The effect of neurotensin (NTN) on preventing microbial translocation and preserving intestinal mucosal integrity after abdominal radiation was studied in rats. Animals were divided into the following groups: I (control), II (radiation control) and III (radiation and NTN). Radiation (1,100 cGy) was administered on the 1st day to groups II and III. NTN (300 micrograms/kg) was given intraperitoneally to group III animals, once daily for 3 days. On the 4th day, mesenteric lymph nodes (MLN) were obtained and cultured. Villi per centimeter (V/cm), villus height (Vh) and mitoses per crypt (M/c) were evaluated from ileal mucosa. Radiation increased positive MLN cultures, while treatment with NTN reduced them significantly. V/cm and Vh also returned to normal levels after NTN treatment, while M/c were increased in all irradiated animals. It was shown that NTN reduces bacterial translocation after abdominal radiation. Examination of ileal mucosa indicates that this can be attributed to the improvement of the mucosal integrity, due to the trophic effect of the hormone on the gut.

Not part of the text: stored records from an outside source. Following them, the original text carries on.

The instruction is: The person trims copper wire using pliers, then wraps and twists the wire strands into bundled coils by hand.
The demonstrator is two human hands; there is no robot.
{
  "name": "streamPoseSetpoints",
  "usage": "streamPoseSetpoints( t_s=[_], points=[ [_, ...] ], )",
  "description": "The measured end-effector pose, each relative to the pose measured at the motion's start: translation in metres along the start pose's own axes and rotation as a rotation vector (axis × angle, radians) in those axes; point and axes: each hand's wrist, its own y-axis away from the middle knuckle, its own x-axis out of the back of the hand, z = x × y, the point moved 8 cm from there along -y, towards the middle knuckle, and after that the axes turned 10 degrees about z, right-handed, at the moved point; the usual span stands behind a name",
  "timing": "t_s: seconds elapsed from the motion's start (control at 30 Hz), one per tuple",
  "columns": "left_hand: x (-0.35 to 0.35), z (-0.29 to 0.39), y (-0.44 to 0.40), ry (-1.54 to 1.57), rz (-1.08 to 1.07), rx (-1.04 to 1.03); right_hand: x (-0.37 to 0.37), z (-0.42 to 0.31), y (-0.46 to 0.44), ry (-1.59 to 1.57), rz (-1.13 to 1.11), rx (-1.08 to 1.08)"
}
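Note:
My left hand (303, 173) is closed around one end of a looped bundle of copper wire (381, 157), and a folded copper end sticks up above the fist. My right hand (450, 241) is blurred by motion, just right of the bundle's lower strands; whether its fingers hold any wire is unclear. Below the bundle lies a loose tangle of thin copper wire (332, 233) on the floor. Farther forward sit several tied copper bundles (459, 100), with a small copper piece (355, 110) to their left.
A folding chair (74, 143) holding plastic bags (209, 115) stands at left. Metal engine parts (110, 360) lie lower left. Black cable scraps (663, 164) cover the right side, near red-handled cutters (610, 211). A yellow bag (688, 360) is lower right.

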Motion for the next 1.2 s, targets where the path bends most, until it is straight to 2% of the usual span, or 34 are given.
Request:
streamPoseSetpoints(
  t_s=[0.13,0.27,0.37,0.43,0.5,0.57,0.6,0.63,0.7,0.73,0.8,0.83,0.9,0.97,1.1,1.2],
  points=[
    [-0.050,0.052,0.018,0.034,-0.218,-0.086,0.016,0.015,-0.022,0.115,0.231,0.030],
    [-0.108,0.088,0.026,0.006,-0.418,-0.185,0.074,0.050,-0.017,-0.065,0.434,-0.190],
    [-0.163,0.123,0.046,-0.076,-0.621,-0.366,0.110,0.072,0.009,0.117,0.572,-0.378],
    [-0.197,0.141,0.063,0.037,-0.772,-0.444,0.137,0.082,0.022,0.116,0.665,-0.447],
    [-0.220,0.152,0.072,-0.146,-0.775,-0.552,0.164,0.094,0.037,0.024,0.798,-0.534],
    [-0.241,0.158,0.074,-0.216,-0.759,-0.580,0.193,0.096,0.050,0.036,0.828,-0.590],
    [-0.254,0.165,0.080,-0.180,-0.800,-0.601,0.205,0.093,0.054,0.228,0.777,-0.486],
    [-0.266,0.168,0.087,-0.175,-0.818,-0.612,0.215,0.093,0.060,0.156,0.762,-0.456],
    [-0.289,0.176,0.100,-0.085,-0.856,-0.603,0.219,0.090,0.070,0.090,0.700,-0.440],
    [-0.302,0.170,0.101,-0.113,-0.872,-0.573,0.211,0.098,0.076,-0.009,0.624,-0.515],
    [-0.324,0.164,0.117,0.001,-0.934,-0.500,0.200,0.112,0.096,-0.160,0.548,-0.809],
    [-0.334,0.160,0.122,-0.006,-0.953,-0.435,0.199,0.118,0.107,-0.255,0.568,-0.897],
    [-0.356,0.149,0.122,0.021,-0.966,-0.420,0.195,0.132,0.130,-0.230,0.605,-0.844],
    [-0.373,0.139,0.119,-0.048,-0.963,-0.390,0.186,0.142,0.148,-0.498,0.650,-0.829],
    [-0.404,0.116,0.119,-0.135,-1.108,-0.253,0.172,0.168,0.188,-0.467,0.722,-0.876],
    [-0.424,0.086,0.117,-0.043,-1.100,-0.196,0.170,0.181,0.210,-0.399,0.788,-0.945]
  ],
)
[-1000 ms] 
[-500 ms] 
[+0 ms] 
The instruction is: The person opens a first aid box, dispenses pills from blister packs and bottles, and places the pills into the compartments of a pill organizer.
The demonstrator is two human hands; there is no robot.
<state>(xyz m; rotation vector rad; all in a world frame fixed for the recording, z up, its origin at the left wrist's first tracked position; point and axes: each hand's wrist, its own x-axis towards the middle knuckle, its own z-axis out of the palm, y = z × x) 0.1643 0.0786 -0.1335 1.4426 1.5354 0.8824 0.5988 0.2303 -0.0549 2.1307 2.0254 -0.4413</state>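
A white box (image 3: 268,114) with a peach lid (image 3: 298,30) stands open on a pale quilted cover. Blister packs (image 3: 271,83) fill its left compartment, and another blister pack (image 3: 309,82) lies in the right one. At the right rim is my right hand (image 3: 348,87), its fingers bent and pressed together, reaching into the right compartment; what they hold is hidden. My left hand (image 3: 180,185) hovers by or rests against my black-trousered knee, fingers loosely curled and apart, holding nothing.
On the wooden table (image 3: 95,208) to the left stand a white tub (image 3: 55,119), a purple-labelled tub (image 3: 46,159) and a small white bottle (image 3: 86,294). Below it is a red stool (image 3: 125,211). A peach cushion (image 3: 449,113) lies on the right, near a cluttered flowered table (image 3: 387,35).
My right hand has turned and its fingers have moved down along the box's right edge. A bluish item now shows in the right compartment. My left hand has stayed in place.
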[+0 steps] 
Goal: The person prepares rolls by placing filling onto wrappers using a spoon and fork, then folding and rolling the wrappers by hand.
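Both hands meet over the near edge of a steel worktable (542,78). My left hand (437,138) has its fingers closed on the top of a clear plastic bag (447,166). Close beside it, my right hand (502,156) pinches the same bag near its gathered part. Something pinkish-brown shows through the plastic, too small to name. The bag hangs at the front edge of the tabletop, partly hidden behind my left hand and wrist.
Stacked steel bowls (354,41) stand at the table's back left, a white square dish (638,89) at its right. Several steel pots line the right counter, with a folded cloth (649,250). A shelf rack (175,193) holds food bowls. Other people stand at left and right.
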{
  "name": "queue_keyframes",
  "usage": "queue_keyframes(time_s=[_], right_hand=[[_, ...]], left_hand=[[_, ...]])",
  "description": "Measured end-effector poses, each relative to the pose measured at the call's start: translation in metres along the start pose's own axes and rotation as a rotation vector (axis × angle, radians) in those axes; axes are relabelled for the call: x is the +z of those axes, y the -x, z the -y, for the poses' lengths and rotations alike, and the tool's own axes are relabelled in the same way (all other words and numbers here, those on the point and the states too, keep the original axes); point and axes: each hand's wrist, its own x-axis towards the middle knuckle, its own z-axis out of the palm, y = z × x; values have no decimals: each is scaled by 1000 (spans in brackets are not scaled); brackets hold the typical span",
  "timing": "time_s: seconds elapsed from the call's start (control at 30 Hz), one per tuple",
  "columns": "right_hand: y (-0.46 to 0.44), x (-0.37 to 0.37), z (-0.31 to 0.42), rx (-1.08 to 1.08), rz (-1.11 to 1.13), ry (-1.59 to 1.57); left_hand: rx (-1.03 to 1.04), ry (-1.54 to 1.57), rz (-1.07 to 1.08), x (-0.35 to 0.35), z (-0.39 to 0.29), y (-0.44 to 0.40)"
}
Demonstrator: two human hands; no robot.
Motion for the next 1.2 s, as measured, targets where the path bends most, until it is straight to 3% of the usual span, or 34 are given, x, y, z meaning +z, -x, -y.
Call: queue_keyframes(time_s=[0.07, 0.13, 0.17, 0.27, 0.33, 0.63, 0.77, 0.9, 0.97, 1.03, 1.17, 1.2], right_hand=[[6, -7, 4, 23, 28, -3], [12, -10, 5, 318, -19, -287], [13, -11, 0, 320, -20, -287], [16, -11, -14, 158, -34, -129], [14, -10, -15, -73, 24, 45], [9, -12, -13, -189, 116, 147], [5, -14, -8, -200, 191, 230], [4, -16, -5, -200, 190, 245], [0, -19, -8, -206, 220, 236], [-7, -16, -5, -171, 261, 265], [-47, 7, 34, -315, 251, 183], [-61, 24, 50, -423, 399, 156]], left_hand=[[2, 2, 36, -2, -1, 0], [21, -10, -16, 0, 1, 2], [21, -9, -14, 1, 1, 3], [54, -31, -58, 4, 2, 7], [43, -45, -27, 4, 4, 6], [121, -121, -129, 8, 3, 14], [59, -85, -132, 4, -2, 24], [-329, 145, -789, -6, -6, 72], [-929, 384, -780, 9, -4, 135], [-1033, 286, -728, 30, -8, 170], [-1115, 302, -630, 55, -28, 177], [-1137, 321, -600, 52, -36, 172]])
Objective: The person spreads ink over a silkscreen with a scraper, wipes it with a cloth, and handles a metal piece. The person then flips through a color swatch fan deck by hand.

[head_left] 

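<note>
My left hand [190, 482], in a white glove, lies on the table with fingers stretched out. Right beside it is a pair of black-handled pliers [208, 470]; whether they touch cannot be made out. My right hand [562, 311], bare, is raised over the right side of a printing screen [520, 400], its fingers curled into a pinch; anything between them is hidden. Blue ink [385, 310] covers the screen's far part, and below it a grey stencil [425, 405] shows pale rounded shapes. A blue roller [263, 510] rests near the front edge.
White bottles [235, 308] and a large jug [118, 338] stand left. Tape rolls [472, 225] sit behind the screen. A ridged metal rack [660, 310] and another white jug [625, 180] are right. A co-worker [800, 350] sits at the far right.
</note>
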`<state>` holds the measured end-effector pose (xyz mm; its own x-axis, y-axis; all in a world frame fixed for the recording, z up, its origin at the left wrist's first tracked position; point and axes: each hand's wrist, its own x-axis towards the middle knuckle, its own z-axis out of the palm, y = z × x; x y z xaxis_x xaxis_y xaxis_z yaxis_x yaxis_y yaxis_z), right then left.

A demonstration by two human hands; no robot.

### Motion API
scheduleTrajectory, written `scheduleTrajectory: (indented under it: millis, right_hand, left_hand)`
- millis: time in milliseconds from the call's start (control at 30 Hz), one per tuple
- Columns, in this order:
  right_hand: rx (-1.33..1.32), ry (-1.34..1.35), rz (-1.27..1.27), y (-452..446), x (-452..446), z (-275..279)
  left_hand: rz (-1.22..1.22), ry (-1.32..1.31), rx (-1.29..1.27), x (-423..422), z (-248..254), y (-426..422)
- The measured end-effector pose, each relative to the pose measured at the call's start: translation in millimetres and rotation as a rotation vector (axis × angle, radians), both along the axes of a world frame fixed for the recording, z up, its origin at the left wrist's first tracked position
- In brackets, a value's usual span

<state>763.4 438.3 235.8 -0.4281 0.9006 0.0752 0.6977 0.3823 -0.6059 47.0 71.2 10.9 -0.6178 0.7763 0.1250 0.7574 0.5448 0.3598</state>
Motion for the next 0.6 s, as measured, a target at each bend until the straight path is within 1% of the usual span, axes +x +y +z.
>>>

Cytomegalovirus Infection Promotes Bacterial Translocation in Thermally Injured Mice

Thermally injured mice that were given intraperitoneal injections of murine cytomegalovirus (MCMV) appeared to be clinically septic and to have increased mortality rates. To evaluate the possible role of MCMV infection in promoting bacterial translocation in burned mice, mesenteric lymph nodes were cultured from two strains of mice (BALB/c and CBA) that were given thermal injuries alone, MCMV alone, or both. BALB/c mice injected with 5 X 10(5) plaque-forming units MCMV following a 15% to 16% total body surface area scald injury had increased incidence of positive mesenteric lymph node cultures compared with other groups. No intestinal mucosal histologies, mucosal dry weights, or wet-to-dry weight ratios in any animals were abnormal. Differences in cecal bacterial concentrations were not observed. Murine cytomegalovirus infection appears to enhance bacterial translocation in this model.